Task to carry out:
Please report how many lines in these records contain the string "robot", and give nothing besides the number.

(Beginning of The records)

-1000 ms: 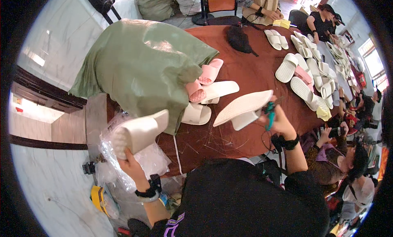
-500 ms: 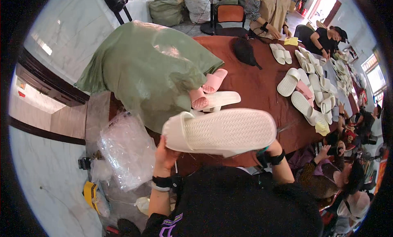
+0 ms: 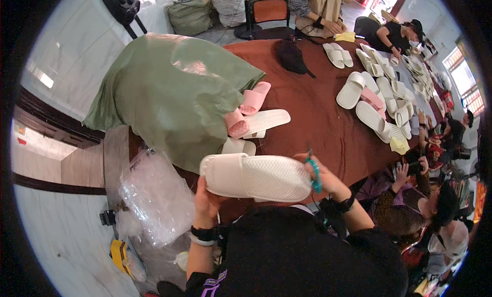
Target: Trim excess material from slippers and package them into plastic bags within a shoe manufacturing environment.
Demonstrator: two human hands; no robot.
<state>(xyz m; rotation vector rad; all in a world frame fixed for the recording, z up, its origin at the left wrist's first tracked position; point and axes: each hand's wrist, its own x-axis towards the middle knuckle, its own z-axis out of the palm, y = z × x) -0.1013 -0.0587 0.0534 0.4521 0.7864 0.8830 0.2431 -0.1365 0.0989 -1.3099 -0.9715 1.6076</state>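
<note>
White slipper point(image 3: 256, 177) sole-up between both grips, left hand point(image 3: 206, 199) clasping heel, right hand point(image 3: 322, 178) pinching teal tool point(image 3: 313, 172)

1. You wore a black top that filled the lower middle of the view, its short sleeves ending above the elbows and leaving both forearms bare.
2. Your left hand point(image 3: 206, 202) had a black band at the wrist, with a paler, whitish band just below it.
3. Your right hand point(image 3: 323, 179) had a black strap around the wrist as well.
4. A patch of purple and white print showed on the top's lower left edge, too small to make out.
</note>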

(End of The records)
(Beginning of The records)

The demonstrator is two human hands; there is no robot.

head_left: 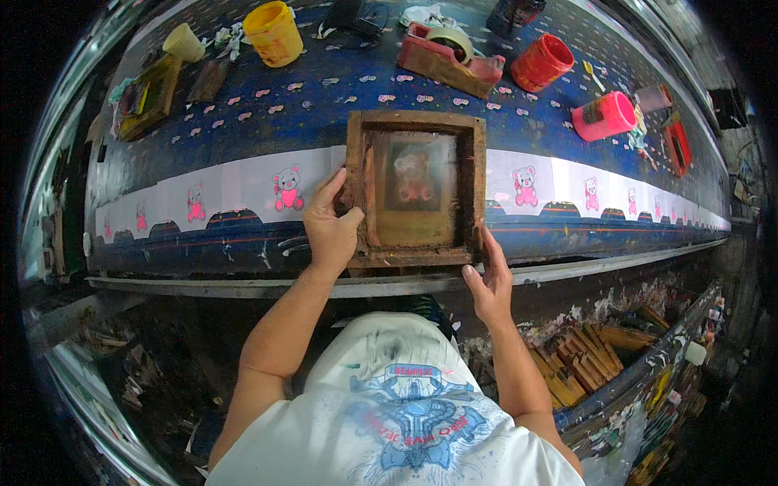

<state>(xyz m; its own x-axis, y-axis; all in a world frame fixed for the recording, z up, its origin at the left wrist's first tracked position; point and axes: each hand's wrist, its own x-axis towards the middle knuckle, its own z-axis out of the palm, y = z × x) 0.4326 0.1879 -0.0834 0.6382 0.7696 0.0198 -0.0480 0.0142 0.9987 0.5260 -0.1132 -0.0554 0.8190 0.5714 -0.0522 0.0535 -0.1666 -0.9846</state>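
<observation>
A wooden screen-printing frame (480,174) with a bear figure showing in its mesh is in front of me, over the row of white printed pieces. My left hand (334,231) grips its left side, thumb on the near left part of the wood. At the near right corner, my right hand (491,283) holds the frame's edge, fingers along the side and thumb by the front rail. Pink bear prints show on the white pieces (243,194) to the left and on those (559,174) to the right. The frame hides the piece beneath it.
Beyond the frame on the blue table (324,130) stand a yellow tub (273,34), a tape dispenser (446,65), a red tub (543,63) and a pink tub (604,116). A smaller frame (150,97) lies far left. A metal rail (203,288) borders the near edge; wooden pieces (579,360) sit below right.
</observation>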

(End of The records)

Response for this exercise:
2